ARRONDISSEMENTSRECHTBANK TE ROTTERDAM
Meervoudige kamer voor bestuursrechtelijke zaken
Reg.nr.: WET 97/3893-SIMO
[eiseres], wonende te [woonplaats], h.o.d.n. [handelsnaam], eiseres,
gemachtigde mr. E.F.J. Goossens, advocaat te Rotterdam,
het Landelijk instituut sociale verzekeringen (vertegenwoordigd door GAK Nederland B.V.), voor zichzelf en als rechtsopvolger van het bestuur van de Nieuwe Algemene Bedrijfsvereniging, verweerder.
1. Ontstaan en loop van de procedure
Bij beslissing van 12 juni 1997 heeft verweerder het verzoek van eiseres van 23 december 1996 om schadevergoeding afgewezen.
Daartegen heeft eiseres bij brief van 24 juni 1997 bezwaar gemaakt.
Bij besluit van 16 september 1997 heeft verweerder het bezwaar ongegrond verklaard.
Tegen dit besluit (hierna: het bestreden besluit) heeft de toenmalige gemachtigde van eiseres mr. N.J.C. Noordeloos, advocaat te Rotterdam, bij brief van 9 oktober 1997, aangevuld bij brief van 19 december 1997, beroep ingesteld.
Verweerder heeft bij brief van 20 maart 1998 een verweerschrift ingediend.
Daartoe door de rechtbank in de gelegenheid gesteld heeft de gemachtigde van eiseres bij brief van 5 mei 1999 gerepliceerd, waarna verweerder bij brief van 27 mei 1999 heeft gedupliceerd.
Het onderzoek ter zitting heeft plaatsgevonden op 16 november 1999. Eiseres heeft zich laten vertegenwoordigen door haar gemachtigde, met bijstand van R.L.W. Kriessels RA. Verweerder heeft zich, met voorafgaande kennisgeving, niet laten vertegenwoordigen.
Bij beslissing van 25 januari 2000 heeft de rechtbank het onderzoek heropend.
Bij brief van 8 maart 2000 heeft verweerder enkele door de rechtbank gestelde nadere vragen beantwoord, waarop de gemachtigde van eiseres bij faxbericht van 25 april 2000 heeft gereageerd.
Bij faxbericht van 6 juni 2001 heeft de gemachtigde van eiseres opnieuw enkele door de rechtbank gestelde nadere vragen beantwoord.
Het onderzoek ter nadere zitting heeft plaatsgevonden op 18 juli 2001. Eiseres heeft zich laten vertegenwoordigen door haar gemachtigde., met bijstand van R.L.W. Kriessels RA en F. Vernie.
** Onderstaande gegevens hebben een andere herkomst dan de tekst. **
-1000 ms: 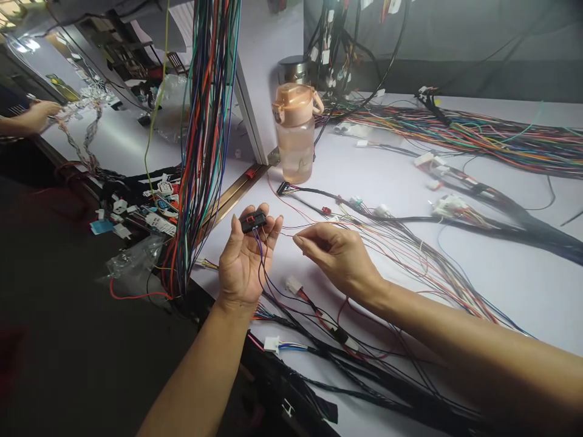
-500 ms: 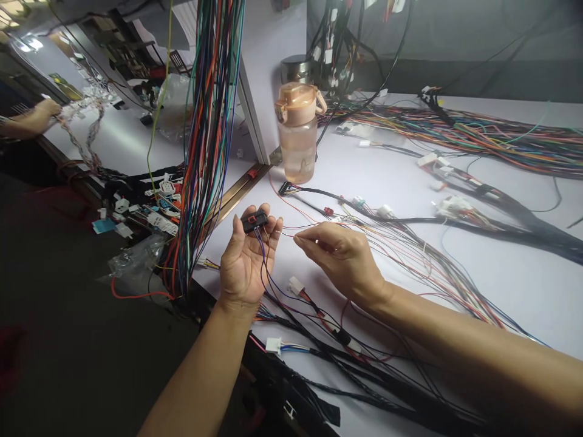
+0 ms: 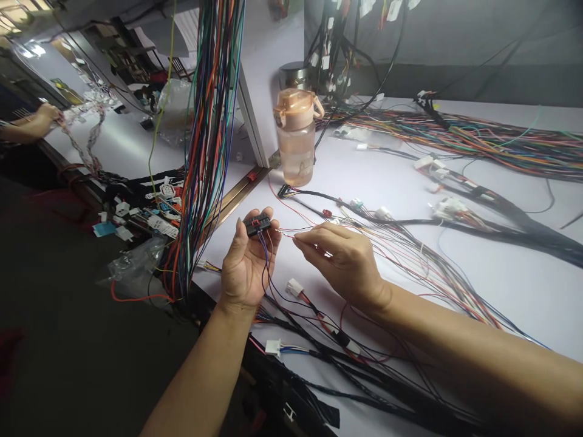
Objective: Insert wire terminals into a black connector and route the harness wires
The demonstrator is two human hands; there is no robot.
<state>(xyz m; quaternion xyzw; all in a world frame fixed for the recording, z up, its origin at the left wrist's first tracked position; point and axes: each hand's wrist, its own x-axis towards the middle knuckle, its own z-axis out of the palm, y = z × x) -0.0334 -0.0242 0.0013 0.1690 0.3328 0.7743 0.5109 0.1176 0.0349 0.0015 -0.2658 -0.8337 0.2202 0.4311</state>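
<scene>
My left hand (image 3: 246, 267), palm up, is closed around a black connector housing (image 3: 257, 225) with a red piece in its middle. A few dark blue and brown wires (image 3: 266, 258) run out of the housing and down past my wrist. To its right, my right hand (image 3: 341, 258) pinches a thin red wire (image 3: 291, 236) between thumb and forefinger. The wire's bare metal tip points left at the fingers of my left hand, close beside the housing. Whether the tip touches anything is too small to tell.
A bottle with a peach lid (image 3: 296, 139) stands behind my hands. A thick bundle of coloured wires (image 3: 212, 121) hangs at the left. Wire harnesses (image 3: 492, 233) and white connectors (image 3: 273, 347) lie across the table (image 3: 523, 291). Another person's hand (image 3: 48, 115) works at far left.
The connector in my left hand has tipped slightly, showing more of its wired face. My right hand has barely moved, still holding the wire. The view has shifted a little.
</scene>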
Verweerder heeft zich laten vertegenwoordigen door zijn gemachtigde T.A. Kralt.
V.o.F. [handelsnaam] opgericht op 9 oktober 1995, is met ingang van 10 juni 1996 omgezet in een eenmanszaak [handelsnaam], gesteld op naam van eiseres.
Op 3 juni 1996 (volgens eiseres) dan wel op 2 juli 1996 (volgens verweerder) is verzocht om toekenning van een aansluitnummer bij de bedrijfsvereniging. Vervolgens heeft het bestuur van de Bedrijfsvereniging voor de Haven- en aanverwante bedrijven, Binnenscheepvaart en Visserij op 9 oktober 1996 een premiebesluit afgegeven met betrekking tot [betrokkene 1] en [betrokkene 2], omdat zij werden geacht in loondienst van opdrachtgevers van [handelsnaam] werkzaam te zijn en niet in de uitoefening van een zelfstandig bedrijf of beroep. Het bestuur van de Nieuwe Algemene Bedrijfsvereniging heeft het premiebesluit bij brief van eveneens 9 oktober 1996 toegezonden aan [handelsnaam]. Bij brief van 15 oktober 1996 heeft eiseres bezwaar gemaakt. Vervolgens heeft het bestuur van de Nieuwe Algemene Bedrijfsvereniging bij brief van 6 december 1996 aan eiseres medegedeeld dat haar eenmanszaak sinds 10 juni 1996, voorlopig voor de duur van één jaar, is aangesloten bij de bedrijfsvereniging, waarna op 23 januari 1997 een indelingsbesluit is afgegeven.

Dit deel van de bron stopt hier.